Nothing should appear in the answer except the line containing "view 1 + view" and the lines following it through the end of the listing, each given exactly.

Information provided –
────

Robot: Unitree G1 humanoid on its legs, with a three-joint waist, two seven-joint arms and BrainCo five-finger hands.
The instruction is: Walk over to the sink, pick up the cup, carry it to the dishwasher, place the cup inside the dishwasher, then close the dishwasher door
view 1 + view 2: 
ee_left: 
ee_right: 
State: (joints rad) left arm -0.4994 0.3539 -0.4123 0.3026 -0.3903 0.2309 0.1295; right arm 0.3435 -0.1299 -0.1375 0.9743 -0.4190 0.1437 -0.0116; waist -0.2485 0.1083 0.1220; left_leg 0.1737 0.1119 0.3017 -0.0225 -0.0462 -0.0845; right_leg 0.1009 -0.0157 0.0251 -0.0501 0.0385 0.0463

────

Answer to the exercise –
view 1 + view 2: 
ee_left: 
ee_right: 
State: (joints rad) left arm -0.4994 0.3539 -0.4123 0.3026 -0.3903 0.2309 0.1295; right arm 0.3435 -0.1299 -0.1375 0.9743 -0.4190 0.1437 -0.0116; waist -0.2485 0.1083 0.1220; left_leg 0.1737 0.1119 0.3017 -0.0225 -0.0462 -0.0845; right_leg 0.1009 -0.0157 0.0251 -0.0501 0.0385 0.0463

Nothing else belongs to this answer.